(Your goal): Reproduce exactly the lines from the one containing "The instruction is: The" through the last line of the data, both ends included.

(Supplied material):

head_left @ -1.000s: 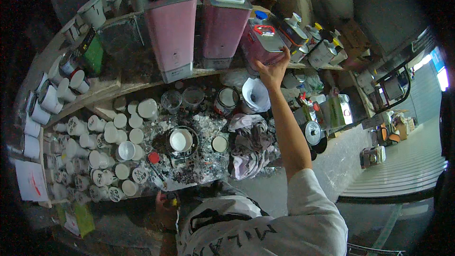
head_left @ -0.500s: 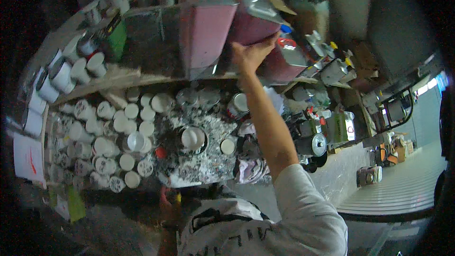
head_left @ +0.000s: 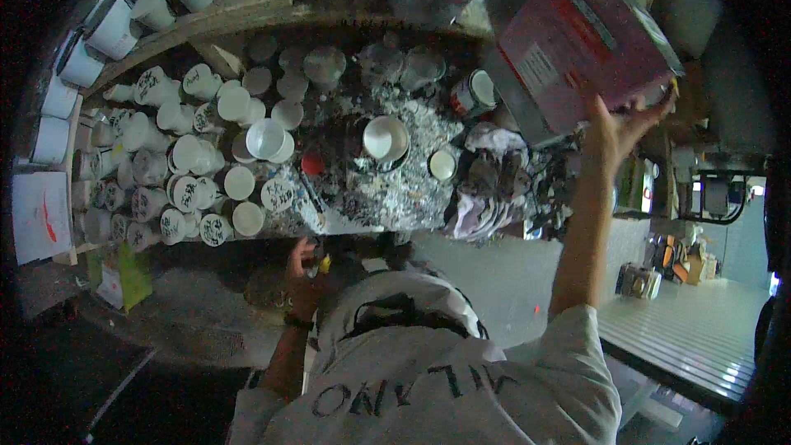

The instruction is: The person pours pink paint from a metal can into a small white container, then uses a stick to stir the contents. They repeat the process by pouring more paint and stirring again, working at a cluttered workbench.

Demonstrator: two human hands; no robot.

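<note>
My right hand [head_left: 611, 130] is raised at the right with its fingers spread against the lower edge of a large rectangular tin [head_left: 568, 49]. The tin is pinkish red with a pale cap and hangs tilted in front of the shelf. Low by the bench's front edge, my left hand [head_left: 303, 268] is curled around something small and dark with a yellow part; its kind is unclear. Between the hands, a white tub [head_left: 386, 140] stands on the paint-spattered bench [head_left: 412, 194]. Beside it are a small cream-topped cup [head_left: 442, 165] and a red lid [head_left: 312, 163].
Several white cups [head_left: 189, 152], some marked in black, crowd the bench's left half. More tubs [head_left: 111, 29] line the shelf [head_left: 239, 12] above. A paint can [head_left: 475, 92] and crumpled rags [head_left: 486, 210] lie right of the middle. A sheet of paper [head_left: 41, 218] hangs at far left.
My right hand has brought the tin off the shelf, to the right and nearer. The view has shifted, so the bench sits higher. My left hand shows more fully now.
</note>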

(Answer space):
The instruction is: The person pours pink paint from a metal can into a small white container, then uses a stick to stir the contents. They repeat the process by pouring more paint and stirring again, working at a cluttered workbench.

Demonstrator: two human hands; no robot.

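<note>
My right hand [head_left: 611, 130] is raised at the right with its fingers spread against the lower edge of a large rectangular tin [head_left: 568, 49]. The tin is pinkish red with a pale cap and hangs tilted in front of the shelf. Low by the bench's front edge, my left hand [head_left: 303, 268] is curled around something small and dark with a yellow part; its kind is unclear. Between the hands, a white tub [head_left: 386, 140] stands on the paint-spattered bench [head_left: 412, 194]. Beside it are a small cream-topped cup [head_left: 442, 165] and a red lid [head_left: 312, 163].
Several white cups [head_left: 189, 152], some marked in black, crowd the bench's left half. More tubs [head_left: 111, 29] line the shelf [head_left: 239, 12] above. A paint can [head_left: 475, 92] and crumpled rags [head_left: 486, 210] lie right of the middle. A sheet of paper [head_left: 41, 218] hangs at far left.
My right hand has brought the tin off the shelf, to the right and nearer. The view has shifted, so the bench sits higher. My left hand shows more fully now.
</note>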

The response to this exercise is finished.